#### [EXERCISE PROMPT]
Begin at the top of the records and copy each line exactly. The line containing "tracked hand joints" is the last one to include.

[[ EXCERPTED DATA, beginning ]]

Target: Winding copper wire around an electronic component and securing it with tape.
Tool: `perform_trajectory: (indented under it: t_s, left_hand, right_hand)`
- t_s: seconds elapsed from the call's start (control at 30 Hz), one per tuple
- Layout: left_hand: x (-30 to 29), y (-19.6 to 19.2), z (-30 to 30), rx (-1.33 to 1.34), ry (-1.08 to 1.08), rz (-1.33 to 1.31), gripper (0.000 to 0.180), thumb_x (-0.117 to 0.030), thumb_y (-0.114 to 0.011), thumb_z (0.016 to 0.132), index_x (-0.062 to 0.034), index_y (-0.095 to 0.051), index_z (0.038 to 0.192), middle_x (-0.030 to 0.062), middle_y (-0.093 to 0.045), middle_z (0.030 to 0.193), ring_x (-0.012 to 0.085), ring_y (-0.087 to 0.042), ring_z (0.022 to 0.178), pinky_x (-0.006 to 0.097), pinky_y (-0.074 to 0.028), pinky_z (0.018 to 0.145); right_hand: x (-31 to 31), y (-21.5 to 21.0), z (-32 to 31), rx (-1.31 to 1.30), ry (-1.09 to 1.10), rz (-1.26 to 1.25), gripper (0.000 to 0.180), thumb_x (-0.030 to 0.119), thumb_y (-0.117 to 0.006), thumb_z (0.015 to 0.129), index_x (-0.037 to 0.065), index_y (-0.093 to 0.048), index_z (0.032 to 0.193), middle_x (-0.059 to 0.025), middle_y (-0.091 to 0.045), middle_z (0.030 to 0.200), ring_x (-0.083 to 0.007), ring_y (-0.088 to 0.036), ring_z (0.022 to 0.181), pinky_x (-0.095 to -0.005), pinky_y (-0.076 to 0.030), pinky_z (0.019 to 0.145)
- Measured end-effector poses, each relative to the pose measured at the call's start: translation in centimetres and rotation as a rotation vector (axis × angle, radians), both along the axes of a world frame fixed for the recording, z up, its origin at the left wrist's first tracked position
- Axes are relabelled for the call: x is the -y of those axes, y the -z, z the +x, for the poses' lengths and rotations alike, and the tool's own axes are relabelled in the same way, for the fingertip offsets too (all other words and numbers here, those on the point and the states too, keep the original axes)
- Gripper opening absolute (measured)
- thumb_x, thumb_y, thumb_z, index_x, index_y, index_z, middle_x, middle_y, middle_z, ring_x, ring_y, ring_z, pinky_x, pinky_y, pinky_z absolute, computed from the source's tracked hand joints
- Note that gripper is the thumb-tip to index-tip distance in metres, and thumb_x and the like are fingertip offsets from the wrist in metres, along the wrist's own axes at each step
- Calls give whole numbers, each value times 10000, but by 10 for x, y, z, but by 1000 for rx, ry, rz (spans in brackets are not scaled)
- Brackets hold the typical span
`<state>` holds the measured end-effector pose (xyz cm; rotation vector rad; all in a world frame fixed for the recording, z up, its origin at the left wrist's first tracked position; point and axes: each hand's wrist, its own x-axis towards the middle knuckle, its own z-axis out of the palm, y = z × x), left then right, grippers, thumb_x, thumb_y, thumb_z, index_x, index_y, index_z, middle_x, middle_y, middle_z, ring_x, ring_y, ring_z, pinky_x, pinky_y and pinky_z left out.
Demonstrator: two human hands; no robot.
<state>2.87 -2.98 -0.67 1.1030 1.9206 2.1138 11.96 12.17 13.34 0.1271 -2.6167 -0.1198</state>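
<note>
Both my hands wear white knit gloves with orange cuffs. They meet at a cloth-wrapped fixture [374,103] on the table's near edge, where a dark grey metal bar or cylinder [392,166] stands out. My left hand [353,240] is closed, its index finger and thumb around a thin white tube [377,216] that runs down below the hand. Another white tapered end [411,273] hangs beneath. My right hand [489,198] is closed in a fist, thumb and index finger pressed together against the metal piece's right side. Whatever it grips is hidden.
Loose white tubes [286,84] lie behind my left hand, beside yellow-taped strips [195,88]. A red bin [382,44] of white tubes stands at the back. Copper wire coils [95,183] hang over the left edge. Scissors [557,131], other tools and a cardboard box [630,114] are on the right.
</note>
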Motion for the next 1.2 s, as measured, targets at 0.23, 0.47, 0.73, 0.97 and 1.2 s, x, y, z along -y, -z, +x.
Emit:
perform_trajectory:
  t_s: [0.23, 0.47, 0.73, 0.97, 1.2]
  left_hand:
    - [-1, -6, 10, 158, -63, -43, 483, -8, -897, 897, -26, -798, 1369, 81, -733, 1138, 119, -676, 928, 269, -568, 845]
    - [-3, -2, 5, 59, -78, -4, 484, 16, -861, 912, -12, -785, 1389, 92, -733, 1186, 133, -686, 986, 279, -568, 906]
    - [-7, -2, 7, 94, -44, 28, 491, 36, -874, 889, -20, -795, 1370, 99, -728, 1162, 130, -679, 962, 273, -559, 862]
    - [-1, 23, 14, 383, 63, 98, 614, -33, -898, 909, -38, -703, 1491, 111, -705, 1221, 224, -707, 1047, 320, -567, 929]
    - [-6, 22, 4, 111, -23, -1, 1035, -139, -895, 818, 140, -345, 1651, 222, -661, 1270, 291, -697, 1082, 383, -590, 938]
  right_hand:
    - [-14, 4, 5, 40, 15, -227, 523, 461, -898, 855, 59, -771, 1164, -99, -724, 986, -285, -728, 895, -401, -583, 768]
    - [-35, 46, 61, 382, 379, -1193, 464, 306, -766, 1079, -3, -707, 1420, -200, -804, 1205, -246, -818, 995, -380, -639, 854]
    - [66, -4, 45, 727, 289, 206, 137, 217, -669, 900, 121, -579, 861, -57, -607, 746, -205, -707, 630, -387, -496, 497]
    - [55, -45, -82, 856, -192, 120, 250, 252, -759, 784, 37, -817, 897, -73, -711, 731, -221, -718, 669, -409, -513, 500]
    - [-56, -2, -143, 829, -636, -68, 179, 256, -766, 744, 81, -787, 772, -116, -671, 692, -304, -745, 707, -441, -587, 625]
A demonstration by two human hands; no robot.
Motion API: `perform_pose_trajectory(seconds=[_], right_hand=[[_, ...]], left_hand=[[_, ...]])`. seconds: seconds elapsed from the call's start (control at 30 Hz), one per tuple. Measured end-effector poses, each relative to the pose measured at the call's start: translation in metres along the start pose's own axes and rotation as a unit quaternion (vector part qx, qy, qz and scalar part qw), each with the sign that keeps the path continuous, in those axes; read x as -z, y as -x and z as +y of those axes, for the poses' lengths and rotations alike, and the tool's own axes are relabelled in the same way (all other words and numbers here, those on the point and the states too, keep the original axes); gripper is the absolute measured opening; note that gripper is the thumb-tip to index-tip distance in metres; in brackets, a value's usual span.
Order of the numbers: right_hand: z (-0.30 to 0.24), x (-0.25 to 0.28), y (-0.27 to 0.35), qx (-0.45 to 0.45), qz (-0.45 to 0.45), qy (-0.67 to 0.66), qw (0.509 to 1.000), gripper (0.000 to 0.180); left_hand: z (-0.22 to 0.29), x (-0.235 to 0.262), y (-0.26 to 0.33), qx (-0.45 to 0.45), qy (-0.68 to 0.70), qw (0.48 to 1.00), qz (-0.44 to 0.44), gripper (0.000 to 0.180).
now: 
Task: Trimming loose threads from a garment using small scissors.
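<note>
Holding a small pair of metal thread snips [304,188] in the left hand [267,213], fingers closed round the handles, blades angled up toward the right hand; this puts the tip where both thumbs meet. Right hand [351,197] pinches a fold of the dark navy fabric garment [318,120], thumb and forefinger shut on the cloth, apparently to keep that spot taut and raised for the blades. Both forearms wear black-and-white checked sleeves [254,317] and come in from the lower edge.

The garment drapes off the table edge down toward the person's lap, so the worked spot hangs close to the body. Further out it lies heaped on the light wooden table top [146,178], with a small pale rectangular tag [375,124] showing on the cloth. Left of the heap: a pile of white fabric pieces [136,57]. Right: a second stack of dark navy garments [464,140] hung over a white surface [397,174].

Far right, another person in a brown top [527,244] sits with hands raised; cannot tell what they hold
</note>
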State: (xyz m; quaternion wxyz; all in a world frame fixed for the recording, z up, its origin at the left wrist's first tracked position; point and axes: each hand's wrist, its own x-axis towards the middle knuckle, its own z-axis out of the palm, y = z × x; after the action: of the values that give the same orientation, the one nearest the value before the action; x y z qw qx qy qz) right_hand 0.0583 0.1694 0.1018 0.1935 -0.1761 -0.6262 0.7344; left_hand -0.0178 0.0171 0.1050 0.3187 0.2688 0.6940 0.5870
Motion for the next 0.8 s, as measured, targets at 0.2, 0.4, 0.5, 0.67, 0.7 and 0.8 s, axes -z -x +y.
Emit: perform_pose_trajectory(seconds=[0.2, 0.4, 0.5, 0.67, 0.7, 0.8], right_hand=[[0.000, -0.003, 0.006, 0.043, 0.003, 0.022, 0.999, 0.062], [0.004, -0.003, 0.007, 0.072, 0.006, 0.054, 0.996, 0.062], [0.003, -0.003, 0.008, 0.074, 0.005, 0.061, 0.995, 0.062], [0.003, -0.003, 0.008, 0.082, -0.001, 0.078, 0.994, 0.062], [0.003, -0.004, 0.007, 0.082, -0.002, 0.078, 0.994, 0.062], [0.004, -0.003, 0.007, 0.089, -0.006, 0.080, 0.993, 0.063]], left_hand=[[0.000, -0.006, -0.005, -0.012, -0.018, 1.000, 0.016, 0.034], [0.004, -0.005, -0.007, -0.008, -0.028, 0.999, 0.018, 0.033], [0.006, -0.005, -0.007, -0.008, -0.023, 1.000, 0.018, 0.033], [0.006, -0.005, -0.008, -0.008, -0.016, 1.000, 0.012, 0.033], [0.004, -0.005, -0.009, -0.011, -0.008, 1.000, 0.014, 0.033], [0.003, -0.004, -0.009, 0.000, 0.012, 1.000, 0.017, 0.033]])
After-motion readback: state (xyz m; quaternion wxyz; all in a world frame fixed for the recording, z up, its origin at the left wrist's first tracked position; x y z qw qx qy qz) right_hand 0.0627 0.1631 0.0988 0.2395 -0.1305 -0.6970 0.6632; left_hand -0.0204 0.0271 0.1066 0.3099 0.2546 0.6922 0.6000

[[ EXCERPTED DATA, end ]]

#### [EXERCISE OUTPUT]
Target: Winding copper wire around an electronic component and securing it with tape.
Tool: `perform_trajectory: (indented under it: t_s, left_hand, right_hand)`
- t_s: seconds elapsed from the call's start (control at 30 Hz), one per tuple
- Layout: left_hand: x (-30 to 29), y (-19.6 to 19.2), z (-30 to 30), rx (-1.33 to 1.34), ry (-1.08 to 1.08), rz (-1.33 to 1.31), gripper (0.000 to 0.180), thumb_x (-0.117 to 0.030), thumb_y (-0.114 to 0.011), thumb_z (0.016 to 0.132), index_x (-0.062 to 0.034), index_y (-0.095 to 0.051), index_z (0.038 to 0.192), middle_x (-0.030 to 0.062), middle_y (-0.093 to 0.045), middle_z (0.030 to 0.193), ring_x (-0.012 to 0.085), ring_y (-0.087 to 0.042), ring_z (0.022 to 0.178), pinky_x (-0.006 to 0.097), pinky_y (-0.074 to 0.028), pinky_z (0.018 to 0.145); right_hand: x (-31 to 31), y (-21.5 to 21.0), z (-32 to 31), rx (-1.31 to 1.30), ry (-1.09 to 1.10), rz (-1.26 to 1.25), gripper (0.000 to 0.180), thumb_x (-0.030 to 0.119), thumb_y (-0.117 to 0.006), thumb_z (0.015 to 0.129), index_x (-0.037 to 0.065), index_y (-0.093 to 0.048), index_z (0.032 to 0.193), middle_x (-0.059 to 0.025), middle_y (-0.091 to 0.045), middle_z (0.030 to 0.200), ring_x (-0.083 to 0.007), ring_y (-0.088 to 0.036), ring_z (0.022 to 0.181), pinky_x (-0.095 to -0.005), pinky_y (-0.076 to 0.030), pinky_z (0.019 to 0.145)
- Measured end-effector poses, each relative to the pose measured at the call's start: translation in centimetres and rotation as a rotation vector (axis × angle, radians), both along the axes of a world frame fixed for the recording, z up, its origin at the left wrist's first tracked position
- Axes are relabelled for the call: x is the -y of those axes, y the -z, z the +x, for the poses' lengths and rotations alike, and the tool's own axes are relabelled in the same way, for the fingertip offsets too (all other words and numbers here, those on the point and the states too, keep the original axes)
- Gripper opening absolute (measured)
- thumb_x, thumb_y, thumb_z, index_x, index_y, index_z, middle_x, middle_y, middle_z, ring_x, ring_y, ring_z, pinky_x, pinky_y, pinky_z absolute, computed from the source's tracked hand joints

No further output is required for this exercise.